Given the tenor of Our Lady’s words with respect to praying for sinners, for the souls in purgatory, for penance, the Rosary and scapular etc. - she was clearly talking about conversion of heart toward God, as she does in ALL her revelations and appearances.

It is not now the policy of RCism to proselytise the Orthodox, although that does occur nevertheless. It would be better for Latin Catholics to study Orthodox theology and traditions to get a more informed view of Eastern Christianity - which is not “Roman Catholicism without the Pope, the Immaculate Conception and Purgatory.”

Also, Blessed Basil Velichkovsky and Blessed Nicholas Charnetsky, both Redemptorists who worked among the Orthodox in Volyn, western Ukraine, expressly forbade the use of “conversion” with respect to the Orthodox as a highly offensive, to them, term - it reminds them of when Roman Catholics used armed force to “convert them.”

Blessed Leonid Fyodorov, a Russian Catholic, once wrote about the great numbers of Russian Orthodox dying for Christ under the USSR - "And these are the people the Latins want to “convert . . .”

Alex

Once again, this is a 1965 at the earliest, interpretation of the Fatima message.

                              I will not deny that the idea of converting Russia to Catholicism is a very offensive idea to the Orthodox, but that is what the Catholic faithful prayed for throughout the 1950's, and which a small minority still prays for today. Some of the best arguments against Fatima being a message about the restoration of the Orthodox Church in Russia come from the Russian Orthhodox themselves.

Yes, this is all correct.

It simply means Roman Catholicism is overcoming its triumphalist perspectives, as it should.

The term “conversion” has to do with conversion from sinning to a life of religion and Fatimist groups have emphasized “conversion” in terms of moving from Orthodoxy to Roman Catholicism.

And that message comes from Roman Catholic groups, not from our Lady. Our Lady NEVER mentioned this, but talked about sinners, souls in purgatory, deeper piety etc.

Being Roman Catholic does not guarantee deeper piety. From what I see in North America, the Orthodox generally have a deeper piety, especially towards our Lady.

I am in support of Fatima and its message of conversion of heart and the conversion of atheist, communist Russia.

Her prophecies have come true and continue to come true in Orthodox Russia today.

Perhaps the Fatima groups could focus on the state of Catholicism in Europe and North America as that seems to require much more prayer and sacrifice - and true conversion of heart.

Alex

No, actually it’s not. Well before 1965, we were taught to pray for “the conversion of Russia” but the point was its conversion from communism to Christianity. The very idea of praying for its “conversion from Orthodoxy” is absurd; the only time I’ve ever heard of such a thing is from the ultra-right-wing of the RCC, and even that seems to have become more widespread after the fall of Soviet Union. While I may not be a big fan of the Moscow Patriarchate for a variety of reasons, never would I even think that it should be converted. How is it possible to convert Orthodoxy to orthodoxy?
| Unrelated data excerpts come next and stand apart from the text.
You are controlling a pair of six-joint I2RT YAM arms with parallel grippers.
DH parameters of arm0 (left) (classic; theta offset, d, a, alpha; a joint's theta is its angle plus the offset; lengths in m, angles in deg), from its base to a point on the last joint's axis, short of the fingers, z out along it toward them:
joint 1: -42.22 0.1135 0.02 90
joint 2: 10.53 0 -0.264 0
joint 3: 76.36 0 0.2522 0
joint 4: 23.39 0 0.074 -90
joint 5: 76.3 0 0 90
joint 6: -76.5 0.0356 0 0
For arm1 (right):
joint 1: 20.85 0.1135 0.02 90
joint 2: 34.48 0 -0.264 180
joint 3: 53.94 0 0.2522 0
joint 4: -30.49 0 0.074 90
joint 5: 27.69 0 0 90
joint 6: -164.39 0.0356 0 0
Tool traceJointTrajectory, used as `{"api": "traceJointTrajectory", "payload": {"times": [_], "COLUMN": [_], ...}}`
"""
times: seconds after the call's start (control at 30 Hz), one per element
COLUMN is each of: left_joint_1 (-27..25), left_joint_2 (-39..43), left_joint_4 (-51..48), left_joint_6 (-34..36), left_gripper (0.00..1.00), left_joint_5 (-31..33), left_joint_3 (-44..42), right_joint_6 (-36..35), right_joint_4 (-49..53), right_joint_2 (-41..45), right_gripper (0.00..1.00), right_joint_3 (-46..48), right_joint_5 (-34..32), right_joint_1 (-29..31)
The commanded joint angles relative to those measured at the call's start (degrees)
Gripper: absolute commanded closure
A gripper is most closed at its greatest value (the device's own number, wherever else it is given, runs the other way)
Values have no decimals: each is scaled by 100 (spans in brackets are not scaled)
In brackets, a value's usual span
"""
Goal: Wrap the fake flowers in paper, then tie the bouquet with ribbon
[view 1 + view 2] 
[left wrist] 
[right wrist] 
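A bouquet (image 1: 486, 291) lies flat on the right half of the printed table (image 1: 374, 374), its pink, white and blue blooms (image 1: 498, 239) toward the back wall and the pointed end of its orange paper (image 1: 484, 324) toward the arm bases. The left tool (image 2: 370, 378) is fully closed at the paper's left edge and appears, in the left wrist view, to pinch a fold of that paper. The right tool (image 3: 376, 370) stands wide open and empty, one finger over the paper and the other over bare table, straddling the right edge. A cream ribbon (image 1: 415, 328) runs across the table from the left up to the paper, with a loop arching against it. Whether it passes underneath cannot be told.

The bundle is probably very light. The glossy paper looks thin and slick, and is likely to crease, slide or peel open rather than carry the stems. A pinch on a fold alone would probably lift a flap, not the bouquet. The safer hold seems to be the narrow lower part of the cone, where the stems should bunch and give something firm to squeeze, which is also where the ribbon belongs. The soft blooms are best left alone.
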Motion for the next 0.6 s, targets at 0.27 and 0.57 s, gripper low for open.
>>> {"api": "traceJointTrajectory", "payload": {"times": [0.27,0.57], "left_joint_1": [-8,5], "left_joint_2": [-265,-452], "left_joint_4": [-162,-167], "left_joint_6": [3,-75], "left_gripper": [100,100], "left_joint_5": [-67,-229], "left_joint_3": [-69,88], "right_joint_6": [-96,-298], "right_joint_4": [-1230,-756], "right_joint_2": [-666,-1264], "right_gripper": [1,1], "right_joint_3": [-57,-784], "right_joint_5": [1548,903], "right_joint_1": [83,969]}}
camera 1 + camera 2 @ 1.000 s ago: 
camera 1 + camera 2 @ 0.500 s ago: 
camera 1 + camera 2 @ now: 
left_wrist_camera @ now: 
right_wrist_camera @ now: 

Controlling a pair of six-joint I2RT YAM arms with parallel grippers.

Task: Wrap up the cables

The whole idea of “converting Christians” reminiscent of the misguided position of so many Protestant missionaries in the Middle East (and even India) who expended great effort to “convert” the native orthodox Christians (both upper-and-lower case “o”) to Protestant heterodoxy. Fortunately they met with minimal success (and those that “converted” did so mainly because of socio-economic & political reasons). Maybe those so-called missionaries should have spent a little of that effort on converting the heathens.

Not only middle east, they do this in predominantly Catholic countries like South America and the Philippines. My cousin here in Canada belongs to an Evangelical (Alliance) church and they frequently send missionaries to the Philippines which is already 80% Roman Catholic. And they’re not in the mountains and jungles evangelizing to the indigenous tribes. They’re in the cities proselytizing Catholics.